Abajo, en el archivo, Helen seguía en el mostrador, revisando una última edición. Paddy esperó un minuto entero y, aunque Helen tensó la frente, se negó a mirarla. Al final, Paddy puso el sobre en el mostrador y lo empujó hacia delante, de modo que colgara sobre el extremo opuesto.

– No los dejes ahí. -Helen se levantó con gesto despreocupado y se le acercó con toda la lentitud de la que fue capaz-. Si se perdieran, tendrías que pagarlos. Y dudo que ganes lo bastante en tres meses como para pagar por esto.

Paddy sonrió con aire inocente.

– Siguientes palabras: Dempsie, Thomas y asesinato.

Helen la miró por encima de los lentes y suspiró ruidosamente. Paddy deseó realmente que siguiera ahí cuando ella obtuviera una promoción. Se acordaría de cómo era y la reñiría por ello.

Llevaba diez minutos sentada en el banco antes de que se le ocurriera que ya nunca nadie se reía de ella. Alguien en la sección de Especiales la llamó por su nombre. Alguien más la eligió a ella, por delante de Keck, en el banco, algo que no había ocurrido nunca porque Keck era capaz de encontrar cualquier cosa o persona en todo momento. Un periodista de Deportes, incluso, la miró a los ojos y le preguntó si ella, Meehan, quería traerle un café. Resultaba preocupante.
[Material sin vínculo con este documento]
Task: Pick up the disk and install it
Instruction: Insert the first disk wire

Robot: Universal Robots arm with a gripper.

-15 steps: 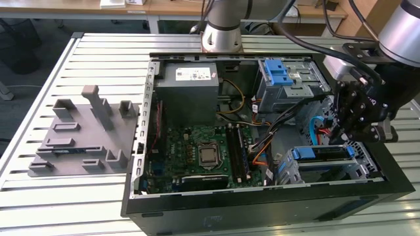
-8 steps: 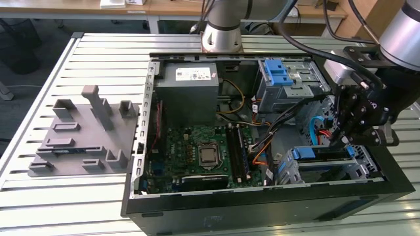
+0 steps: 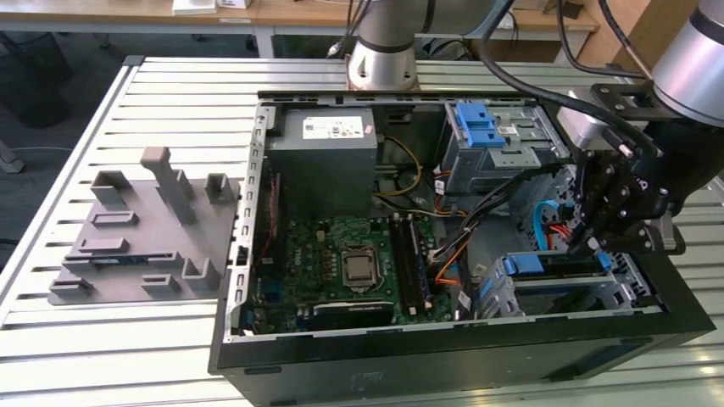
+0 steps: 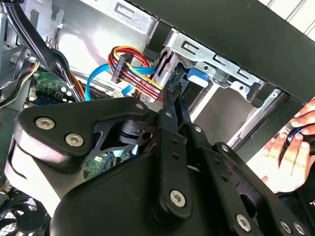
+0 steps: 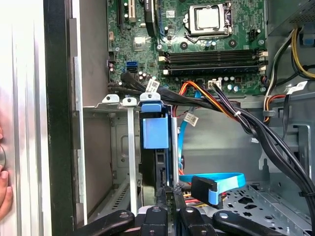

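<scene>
Gripper (image 3: 596, 246), black, two-fingered, hangs low over the drive cage at the corner of the open black computer case (image 3: 453, 360) nearest the exterior view's right and the camera. In both wrist views the two fingers run close side by side and meet at the tips, pressed together at the rear edge of the disk (image 5: 160, 169); whether they pinch that edge or only push on it, I cannot tell.

Scene, going from the exterior view's left to its right:
- Grey moulded fixture tray with upright posts and slots (image 3: 142, 233), on the slatted metal worktop (image 3: 68, 153) near its left edge. No drive seen on it.
- Green motherboard with bare silver processor socket (image 3: 356, 263), flat on the case floor, mid-case.
- Upper silver metal drive bay with a blue plastic latch (image 3: 481, 127), at the far right corner of the case.
- Lower drive cage (image 3: 565, 284), directly under the tool.

Disk position: in the first wrist view it stands on edge inside the silver cage slot (image 5: 129, 147), blue carrier tab (image 5: 154, 132) at the far end, dark body below it, running down toward the fingertips.

Judgement on progress: pick-up done; disk is largely inserted. Full seating not confirmed. The flat blue data cable with black plug (image 5: 209, 186) lies loose just beside the slot, apparently not connected.

A person's hand (image 4: 290, 152) rests outside the case wall.
</scene>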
Paddy empezaba a preguntarse si estaban a punto de despedirla y todos menos ella estaban al corriente cuando Keck dejó de hurgarse las uñas con un clip desplegado y se le acercó.
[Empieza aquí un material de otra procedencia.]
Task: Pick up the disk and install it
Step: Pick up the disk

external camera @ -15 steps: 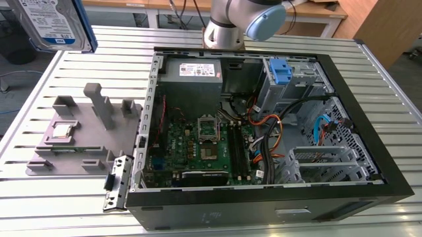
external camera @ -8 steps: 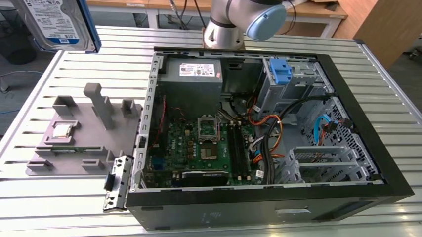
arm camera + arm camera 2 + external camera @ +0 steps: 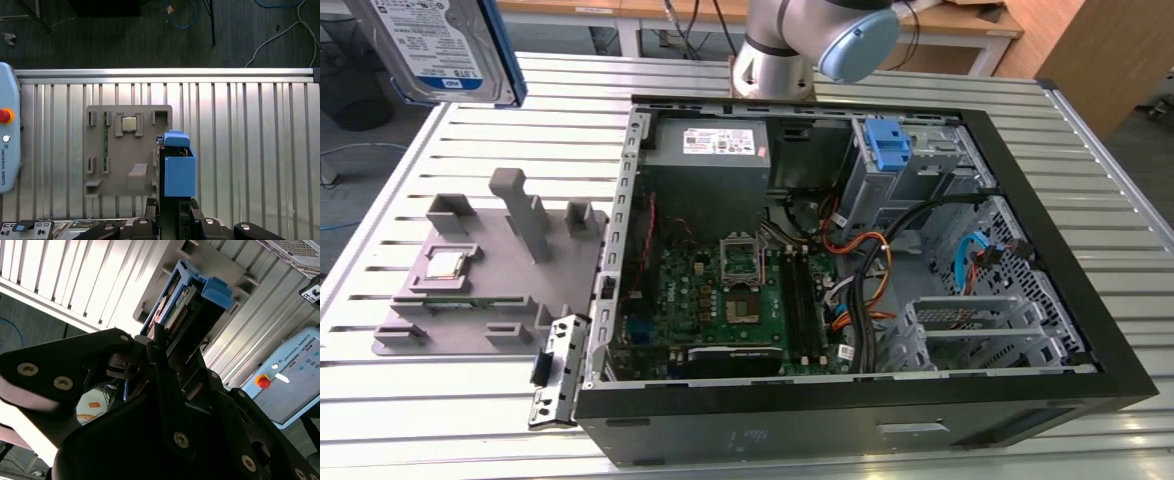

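Hand (image 3: 175,347) pinches the disk (image 3: 192,302): the black fingers are pressed onto its two opposite sides, seen from above in the first wrist view as a grip (image 3: 172,206) around the blue edge (image 3: 179,172). In the exterior view the disk (image 3: 434,45) hangs in the upper left of the frame, high above the table (image 3: 1067,120) and well apart from everything on it.

Judging by this pose, the step in hand is the carry. It calls for a firm, even squeeze on the bracket's plastic sides, which may flex. The drive should be kept square, so its connector edge does not tilt, and kept high enough to clear the case wall.

The disk is a flat silver slab with a white label and a blue band, framed in glossy blue plastic with a thicker tab at one end. Below lies a matte grey holder plate (image 3: 120,150) with upright posts and slots, and a small square metal chip (image 3: 129,123) sits in one pocket. The table is ribbed, shiny aluminium. An open black computer case (image 3: 1107,370) lies beside the plate, showing a green board, bundled cables and perforated steel bays, one with a blue latch (image 3: 891,148).
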`<state>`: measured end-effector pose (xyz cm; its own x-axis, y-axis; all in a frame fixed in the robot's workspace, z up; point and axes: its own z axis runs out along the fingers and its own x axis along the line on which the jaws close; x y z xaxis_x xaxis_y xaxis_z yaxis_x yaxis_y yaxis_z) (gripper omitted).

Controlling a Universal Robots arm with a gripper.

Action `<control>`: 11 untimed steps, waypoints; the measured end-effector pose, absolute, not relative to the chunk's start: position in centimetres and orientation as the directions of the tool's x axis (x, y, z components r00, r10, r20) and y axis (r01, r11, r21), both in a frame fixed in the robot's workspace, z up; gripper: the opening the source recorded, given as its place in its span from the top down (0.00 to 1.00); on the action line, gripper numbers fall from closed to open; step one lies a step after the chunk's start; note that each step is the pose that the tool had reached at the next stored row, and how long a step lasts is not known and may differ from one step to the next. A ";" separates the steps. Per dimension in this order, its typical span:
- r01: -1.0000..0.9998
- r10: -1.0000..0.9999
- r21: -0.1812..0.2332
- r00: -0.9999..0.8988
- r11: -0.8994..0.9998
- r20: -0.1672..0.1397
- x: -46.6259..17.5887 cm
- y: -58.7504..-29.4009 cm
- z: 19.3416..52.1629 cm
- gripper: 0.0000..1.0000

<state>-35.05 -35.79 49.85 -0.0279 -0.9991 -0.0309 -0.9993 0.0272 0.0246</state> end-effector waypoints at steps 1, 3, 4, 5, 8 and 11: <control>-0.999 -0.999 0.025 -0.028 0.027 -0.031 -35.0 -35.8 49.9 0.65; -0.999 -0.999 0.025 -0.028 0.027 -0.031 -34.9 -35.8 49.9 0.65; -0.999 -0.999 0.025 -0.028 0.027 -0.031 -34.8 -35.8 49.9 0.65; -0.999 -0.999 0.025 -0.028 0.027 -0.031 -34.7 -35.8 49.9 0.65; -0.999 -0.999 0.025 -0.028 0.027 -0.031 -34.4 -35.8 49.9 0.65; -0.999 -0.999 0.025 -0.028 0.027 -0.031 -34.1 -35.8 49.9 0.65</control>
– ¿Has visto a tu colega Heather, esta tarde?

Paddy sacudió la cabeza reticente a hablar del tema.

– Ya, ni tampoco la verás mañana. -Señaló al centro de la redacción-. Farquarson se lo comunicó a los del turno de mañana y llamaron al padre Richards para que bajara; le dijeron que su pase ya no era válido y que Heather debía marcharse y no volver más. Ella lloraba y todo eso. -El chico se apoyó en el banco.

Paddy miró por toda la sala, a los hombres serios del departamento de Sucesos, al lío de recortes amontonados en Secciones Especiales y en Deportes, donde estaban todos congregados, fumando Capstans y comiéndose una caja de galletas de mantequilla. Se preguntaba cómo habían llegado esos tipos tan toscos y hechos polvo a convertirse en sus mejores aliados.